■ **Exercise requirements**: Quote all lines below exactly. Images stay out.

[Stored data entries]
----------

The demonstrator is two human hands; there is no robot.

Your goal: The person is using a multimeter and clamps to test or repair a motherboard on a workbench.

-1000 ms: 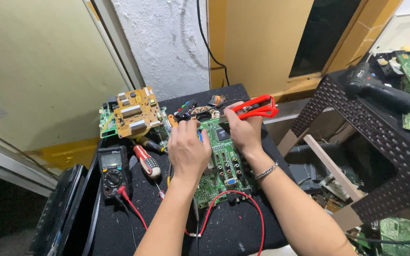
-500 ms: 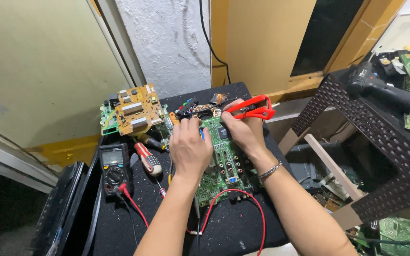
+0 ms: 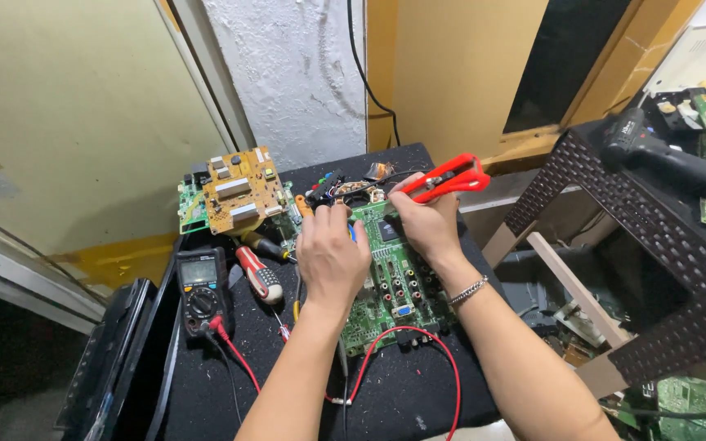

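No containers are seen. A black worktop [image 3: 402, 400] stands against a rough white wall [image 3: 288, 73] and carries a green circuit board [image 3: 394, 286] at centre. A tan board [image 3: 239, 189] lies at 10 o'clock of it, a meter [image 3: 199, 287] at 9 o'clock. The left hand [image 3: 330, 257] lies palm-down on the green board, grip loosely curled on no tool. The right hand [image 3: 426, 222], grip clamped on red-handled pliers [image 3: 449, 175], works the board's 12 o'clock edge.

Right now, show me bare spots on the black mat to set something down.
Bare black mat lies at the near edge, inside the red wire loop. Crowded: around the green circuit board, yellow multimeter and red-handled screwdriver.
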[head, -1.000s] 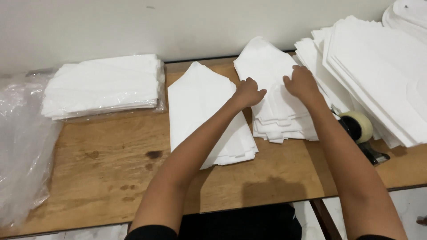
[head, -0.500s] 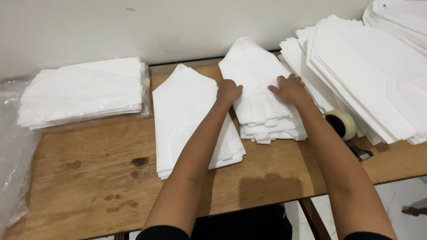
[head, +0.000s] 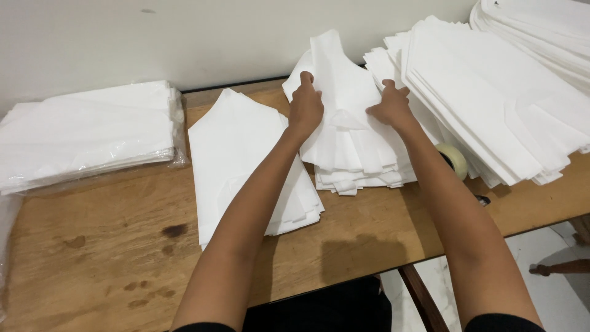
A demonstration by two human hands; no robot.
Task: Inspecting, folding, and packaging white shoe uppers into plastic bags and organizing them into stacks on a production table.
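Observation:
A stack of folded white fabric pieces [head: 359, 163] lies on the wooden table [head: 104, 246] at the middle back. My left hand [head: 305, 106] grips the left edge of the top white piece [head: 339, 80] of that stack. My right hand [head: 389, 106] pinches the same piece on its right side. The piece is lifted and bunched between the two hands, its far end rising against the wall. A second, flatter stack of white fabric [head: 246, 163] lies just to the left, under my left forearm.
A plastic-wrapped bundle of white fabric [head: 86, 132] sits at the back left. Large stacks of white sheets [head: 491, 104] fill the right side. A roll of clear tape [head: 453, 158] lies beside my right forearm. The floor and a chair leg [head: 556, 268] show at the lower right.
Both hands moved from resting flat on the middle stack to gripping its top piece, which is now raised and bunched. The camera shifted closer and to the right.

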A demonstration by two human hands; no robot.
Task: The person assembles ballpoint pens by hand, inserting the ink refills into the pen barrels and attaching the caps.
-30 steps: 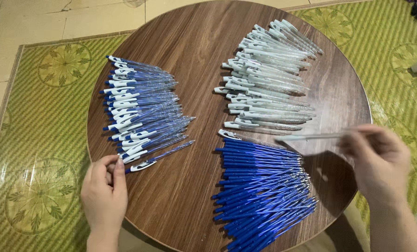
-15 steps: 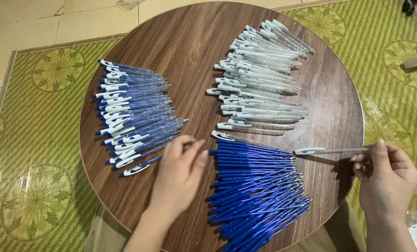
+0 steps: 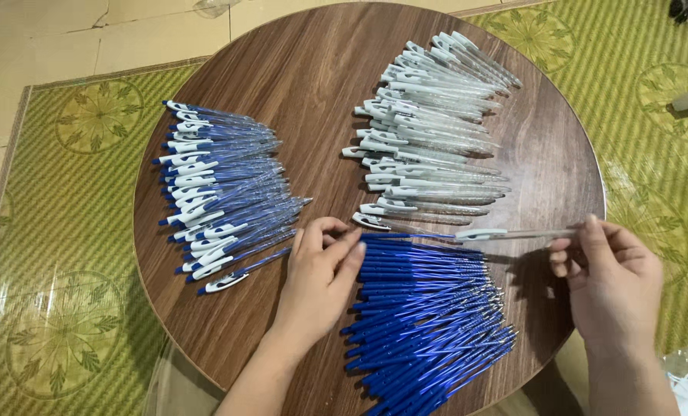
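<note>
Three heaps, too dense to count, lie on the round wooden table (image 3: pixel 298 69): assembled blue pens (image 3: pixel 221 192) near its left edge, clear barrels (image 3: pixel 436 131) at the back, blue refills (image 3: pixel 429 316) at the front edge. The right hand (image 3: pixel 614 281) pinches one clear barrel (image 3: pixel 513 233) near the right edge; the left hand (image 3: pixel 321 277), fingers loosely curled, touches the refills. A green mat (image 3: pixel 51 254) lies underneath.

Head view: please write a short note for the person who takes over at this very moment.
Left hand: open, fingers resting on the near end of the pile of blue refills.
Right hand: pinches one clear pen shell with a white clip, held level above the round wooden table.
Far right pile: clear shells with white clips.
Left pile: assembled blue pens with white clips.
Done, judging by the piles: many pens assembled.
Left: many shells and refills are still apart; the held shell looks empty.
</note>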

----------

■ **Completed task**:
The demonstrator is two human hands; there is no robot.

Your goal: The person is using a multimeter and clamps to test or repair a motherboard on a workbench.

-1000 ms: 
-500 ms: 
+0 ms: 

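No containers are seen. A black worktop [image 3: 402, 400] stands against a rough white wall [image 3: 288, 73] and carries a green circuit board [image 3: 394, 286] at centre. A tan board [image 3: 239, 189] lies at 10 o'clock of it, a meter [image 3: 199, 287] at 9 o'clock. The left hand [image 3: 330, 257] lies palm-down on the green board, grip loosely curled on no tool. The right hand [image 3: 426, 222], grip clamped on red-handled pliers [image 3: 449, 175], works the board's 12 o'clock edge.

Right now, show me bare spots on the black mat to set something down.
Bare black mat lies at the near edge, inside the red wire loop. Crowded: around the green circuit board, yellow multimeter and red-handled screwdriver.
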[head, -1.000s] 
[head, -0.500s] 
[head, +0.000s] 
A demonstration by two human hands; no robot.
Task: Inspecting, folding, and packaging white shoe uppers into plastic bags and organizing them into stacks on a production table.
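Observation:
A stack of folded white fabric pieces [head: 359, 163] lies on the wooden table [head: 104, 246] at the middle back. My left hand [head: 305, 106] grips the left edge of the top white piece [head: 339, 80] of that stack. My right hand [head: 389, 106] pinches the same piece on its right side. The piece is lifted and bunched between the two hands, its far end rising against the wall. A second, flatter stack of white fabric [head: 246, 163] lies just to the left, under my left forearm.
A plastic-wrapped bundle of white fabric [head: 86, 132] sits at the back left. Large stacks of white sheets [head: 491, 104] fill the right side. A roll of clear tape [head: 453, 158] lies beside my right forearm. The floor and a chair leg [head: 556, 268] show at the lower right.
Both hands moved from resting flat on the middle stack to gripping its top piece, which is now raised and bunched. The camera shifted closer and to the right.
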
A demonstration by two human hands; no robot.
Task: The person assembles ballpoint pens by hand, inserting the ink refills into the pen barrels and attaching the caps.
-30 steps: 
-15 steps: 
+0 steps: 
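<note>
Three heaps, too dense to count, lie on the round wooden table (image 3: pixel 298 69): assembled blue pens (image 3: pixel 221 192) near its left edge, clear barrels (image 3: pixel 436 131) at the back, blue refills (image 3: pixel 429 316) at the front edge. The right hand (image 3: pixel 614 281) pinches one clear barrel (image 3: pixel 513 233) near the right edge; the left hand (image 3: pixel 321 277), fingers loosely curled, touches the refills. A green mat (image 3: pixel 51 254) lies underneath.

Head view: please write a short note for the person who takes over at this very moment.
Left hand: open, fingers resting on the near end of the pile of blue refills.
Right hand: pinches one clear pen shell with a white clip, held level above the round wooden table.
Far right pile: clear shells with white clips.
Left pile: assembled blue pens with white clips.
Done, judging by the piles: many pens assembled.
Left: many shells and refills are still apart; the held shell looks empty.
</note>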

Nothing else is part of this exercise.